> Supplied material:
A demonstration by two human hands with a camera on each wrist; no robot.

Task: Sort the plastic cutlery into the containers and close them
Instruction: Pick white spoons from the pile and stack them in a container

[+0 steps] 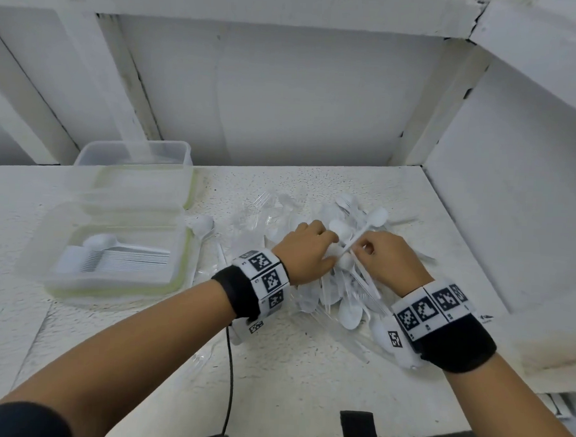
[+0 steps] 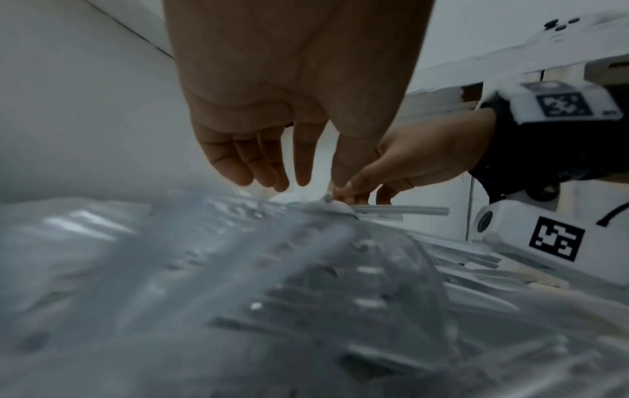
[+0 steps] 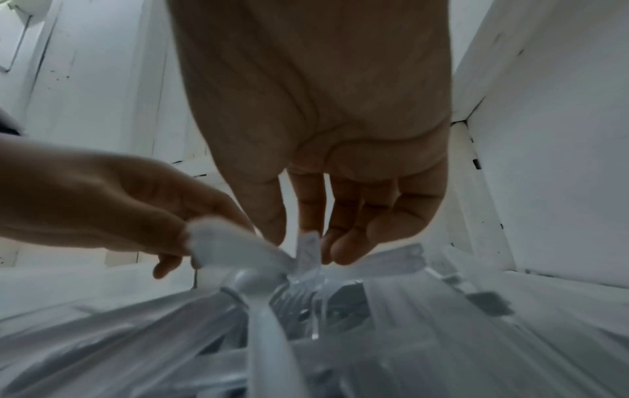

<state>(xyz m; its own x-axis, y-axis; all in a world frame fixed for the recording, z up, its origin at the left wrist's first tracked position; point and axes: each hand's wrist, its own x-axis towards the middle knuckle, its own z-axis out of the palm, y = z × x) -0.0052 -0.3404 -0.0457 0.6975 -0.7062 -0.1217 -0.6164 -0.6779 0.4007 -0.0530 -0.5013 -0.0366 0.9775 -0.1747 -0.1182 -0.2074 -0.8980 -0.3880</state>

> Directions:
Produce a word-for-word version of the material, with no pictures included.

> Problem solution:
A demonstration by two human hands with a camera on each wrist; no robot.

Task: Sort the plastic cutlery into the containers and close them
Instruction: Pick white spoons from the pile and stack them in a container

[+0 steps] 
[+0 steps] 
[+0 steps] 

<state>(xyz m; its own x-axis, y-axis; all in a world frame fixed for the recording, z up, its origin at the left wrist's first tracked position; point and axes: each hand's wrist, its own x-axis towards the middle knuckle, its own z-axis out of the palm, y = z × x) -0.0052 -0.3404 -0.0457 0.6975 -0.7062 -0.1217 -0.6164 -0.6779 0.4007 -0.0530 -0.5013 -0.0366 0.9775 -0.1747 -0.1182 -0.2074 -0.8980 -0.3880</state>

Nothing remains to be written for this exercise.